ただ、スパーリングでは以前と同じように「勝ちきらない」戦い方を選んでいた。
相手の顔を立て、自分も余計な波風を立てずに済む“均衡”のとれた試合運び。
だが――
(もう「負けるかも」と思うことは、ないな……)
そう思ってしまうほどに、里穂の強さは、すでに次元を超えていた。
けれど、それでも“挑戦”は終わらなかった。
(田中さん、きっと世界を獲って帰ってくる……)
世界王者として戻ってくる彼に、もう一度全力で向き合いたい。
その再戦のとき、自分はどこまで進化できているだろうか。
――それが、今の里穂の、唯一無二のモチベーションだった。
ふと、入会当初のことを思い出す。
「ダイエットのため」「少しでもスリムになれたら」
最初は、そんなささやかな願いだった。
けれど、1年以上経った今――
身長173センチ。
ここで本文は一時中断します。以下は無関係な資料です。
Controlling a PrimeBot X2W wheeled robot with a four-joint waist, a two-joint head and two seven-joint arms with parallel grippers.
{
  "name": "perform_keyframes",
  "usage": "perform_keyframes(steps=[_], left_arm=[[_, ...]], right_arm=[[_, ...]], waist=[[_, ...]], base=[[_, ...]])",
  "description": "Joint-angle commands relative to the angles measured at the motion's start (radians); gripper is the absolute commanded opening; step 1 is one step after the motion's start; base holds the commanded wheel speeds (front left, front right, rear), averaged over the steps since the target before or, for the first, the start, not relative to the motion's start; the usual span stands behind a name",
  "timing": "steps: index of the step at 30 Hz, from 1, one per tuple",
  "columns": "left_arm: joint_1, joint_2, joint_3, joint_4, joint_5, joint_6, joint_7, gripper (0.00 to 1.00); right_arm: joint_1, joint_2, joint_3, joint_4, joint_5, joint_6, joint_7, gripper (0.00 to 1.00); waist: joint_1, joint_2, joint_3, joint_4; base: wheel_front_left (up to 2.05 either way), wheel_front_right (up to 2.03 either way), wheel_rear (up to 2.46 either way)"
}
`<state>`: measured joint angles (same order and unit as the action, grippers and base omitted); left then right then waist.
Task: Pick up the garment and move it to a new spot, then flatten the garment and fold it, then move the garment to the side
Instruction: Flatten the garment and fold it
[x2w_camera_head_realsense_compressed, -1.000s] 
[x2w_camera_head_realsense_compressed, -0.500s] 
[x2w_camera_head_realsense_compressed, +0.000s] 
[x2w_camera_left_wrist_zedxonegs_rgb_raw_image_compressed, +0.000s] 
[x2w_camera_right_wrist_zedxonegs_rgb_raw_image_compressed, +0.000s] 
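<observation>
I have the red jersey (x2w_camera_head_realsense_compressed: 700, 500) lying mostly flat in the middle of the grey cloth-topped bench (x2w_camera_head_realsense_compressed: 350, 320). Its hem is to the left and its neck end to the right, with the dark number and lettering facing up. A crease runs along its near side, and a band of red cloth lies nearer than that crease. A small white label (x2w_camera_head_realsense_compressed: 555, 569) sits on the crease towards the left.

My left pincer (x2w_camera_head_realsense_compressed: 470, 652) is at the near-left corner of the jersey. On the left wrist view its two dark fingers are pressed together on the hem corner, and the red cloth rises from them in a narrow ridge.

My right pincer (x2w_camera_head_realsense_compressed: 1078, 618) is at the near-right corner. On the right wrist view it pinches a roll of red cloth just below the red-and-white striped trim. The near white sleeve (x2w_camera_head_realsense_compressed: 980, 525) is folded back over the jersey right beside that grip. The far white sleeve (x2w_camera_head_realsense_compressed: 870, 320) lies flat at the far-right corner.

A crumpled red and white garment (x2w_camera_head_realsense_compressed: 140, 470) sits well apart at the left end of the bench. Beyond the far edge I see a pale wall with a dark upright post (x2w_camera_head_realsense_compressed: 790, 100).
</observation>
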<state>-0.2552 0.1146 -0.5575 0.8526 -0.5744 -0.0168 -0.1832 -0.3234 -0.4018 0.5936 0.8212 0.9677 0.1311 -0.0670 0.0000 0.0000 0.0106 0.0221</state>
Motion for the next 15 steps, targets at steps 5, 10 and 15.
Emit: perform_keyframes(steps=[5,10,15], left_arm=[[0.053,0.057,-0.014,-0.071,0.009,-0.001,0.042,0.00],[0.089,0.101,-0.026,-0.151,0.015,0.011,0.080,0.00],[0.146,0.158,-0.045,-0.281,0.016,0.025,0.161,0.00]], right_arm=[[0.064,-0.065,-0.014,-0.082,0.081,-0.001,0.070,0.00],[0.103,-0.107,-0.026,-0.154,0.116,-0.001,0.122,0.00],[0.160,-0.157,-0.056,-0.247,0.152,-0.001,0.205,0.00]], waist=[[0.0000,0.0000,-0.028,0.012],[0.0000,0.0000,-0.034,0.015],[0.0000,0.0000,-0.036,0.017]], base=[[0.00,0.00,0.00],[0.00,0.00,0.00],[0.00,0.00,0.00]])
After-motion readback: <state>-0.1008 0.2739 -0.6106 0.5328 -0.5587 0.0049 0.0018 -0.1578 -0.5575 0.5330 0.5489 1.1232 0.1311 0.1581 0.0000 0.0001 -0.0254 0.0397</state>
体重70キロ。
数字だけ見れば、入会当初とほとんど変わらない。
胸のサイズも、豊かなGカップをそのままキープしている。
しかし――
中身は、まったくの別物だった。
良質な筋肉が全身に行き渡り、脂肪のバランスも最適化されていた。
数値では測れない“動ける身体”、“戦える身体”へと、里穂は確実に進化していた。
それでも、ボディラインはどこまでも女性的だった。
凛とした強さの中に、しなやかな美しさが宿っていた。
「私、ここまで変われたんだ……」
鏡越しに映る自分の姿に、少しだけ笑みを浮かべた。
これはまだ、道の途中。
でも確かに、あの日“踏み出した一歩”は――
今の自分を、ここまで運んできてくれたのだった。